Тея отвечала, что, растаскивая завалы на месте взорванных зданий, повредила ещё и спину и ходит теперь сгорбленная, как старуха, но по-прежнему верит в грядущую революцию, потому что после успеха Республики безвластное сознание, развившееся у многих испанцев, невозможно задавить никаким террором.
В общем, мы писали друг другу чаще, чем раньше. Просто чтобы слышать щебетанье друг друга, чтобы знать, что живы и неуклонно движемся к новой встрече.
Дни катились однообразно и нервно. Ничего нового, однако, не происходило, пока не желавший успокаиваться доктор Вагнер не убедил абвер ещё раз прислать дознавателей, чтобы допросили меня и Каудера. Маронья-Редвиц передал, чтобы я им рассказал то же самое: Самойлов, антисоветское подполье, — но ни грамма больше.
Они даже не представились. Они вообще не были похожи на следователей — в своих нелепых шляпах с лентами, как у пьяненьких игроков на скачках.

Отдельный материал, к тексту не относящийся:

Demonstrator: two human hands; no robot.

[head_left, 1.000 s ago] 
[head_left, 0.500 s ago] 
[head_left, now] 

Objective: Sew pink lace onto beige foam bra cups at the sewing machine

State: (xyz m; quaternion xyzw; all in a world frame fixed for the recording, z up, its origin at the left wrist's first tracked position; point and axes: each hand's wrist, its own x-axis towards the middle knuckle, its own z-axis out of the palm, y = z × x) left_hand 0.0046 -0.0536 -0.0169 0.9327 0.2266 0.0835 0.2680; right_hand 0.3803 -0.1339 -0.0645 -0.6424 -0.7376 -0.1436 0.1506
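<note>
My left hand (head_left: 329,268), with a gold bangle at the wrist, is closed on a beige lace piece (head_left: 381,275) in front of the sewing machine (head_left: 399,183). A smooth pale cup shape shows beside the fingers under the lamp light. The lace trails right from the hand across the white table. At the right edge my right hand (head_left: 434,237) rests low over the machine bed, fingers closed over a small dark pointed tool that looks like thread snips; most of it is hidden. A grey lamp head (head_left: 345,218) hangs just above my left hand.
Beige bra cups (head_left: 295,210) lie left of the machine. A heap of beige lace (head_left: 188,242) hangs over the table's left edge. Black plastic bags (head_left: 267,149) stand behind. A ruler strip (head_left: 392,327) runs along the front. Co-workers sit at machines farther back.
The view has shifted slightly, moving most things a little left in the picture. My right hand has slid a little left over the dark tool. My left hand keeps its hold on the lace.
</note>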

Костюмы у обоих были кремовые, а штиблеты — прямо с витрины, однако тот, что пошире в плечах, угодил ими в собачье дерьмо и заметил это только в кофейне, куда мы зашли.
Сначала они балагурили, вызнавали, слежу ли я за венгерским чемпионатом, и наперебой гоготали над тем, как форвард из «Ференцвароша» в решающем матче не попал в ворота с трёх метров, споткнувшись о кочку. А потом началось.
«Где берёте консервы? Такой фирмы в перечне нет». Я сослался на Каудера и требование вышестоящего начальства не раскрывать наших агентов, но они решили не тратить время и стиснули меня с двух сторон.
— Бросьте, Ланг, по вам видно, что вы просто воображала и думаете, что умеете, раз-раз-раз, всех вокруг пальца обвести. Но мы-то вас давно проверяли. У вас нет ни передатчика, ни чего-нибудь стоящих агентов. Кроме одного. Кто он?
— Я не могу ничего по этому поводу сказать. У меня распоряжение Каудера.
— А если я вам скажу, что Каудер уже на карандаше?
— Ну, когда ваш карандаш черкнёт, тогда, наверное, и начальник всего консервного синдиката велит мне заговорить.
— Слушай, липовый ты доктор, мы отследили не только твой мухлёж с советскими консервами, но и твои выступления в эпистолярном жанре, и, честно скажу, ты наскрипел пером своим на тюремный срок.
Обезумев, я едва не ударил его плашмя тарелкой, но удержался и, распаляя в себе ярость, сказал: «Я предприму всё, чтобы доказать, что вы, а не я, — чёртовы бездельники, и, клянусь, у меня есть для того все средства, и я задушу вас и вашего шефа, потому что вы влезли в мою жизнь и натоптали там своими вонючими штиблетами! Уже два года мои поставки считаются лучшими в Средиземноморье, и их подают к столам самого высокого уровня».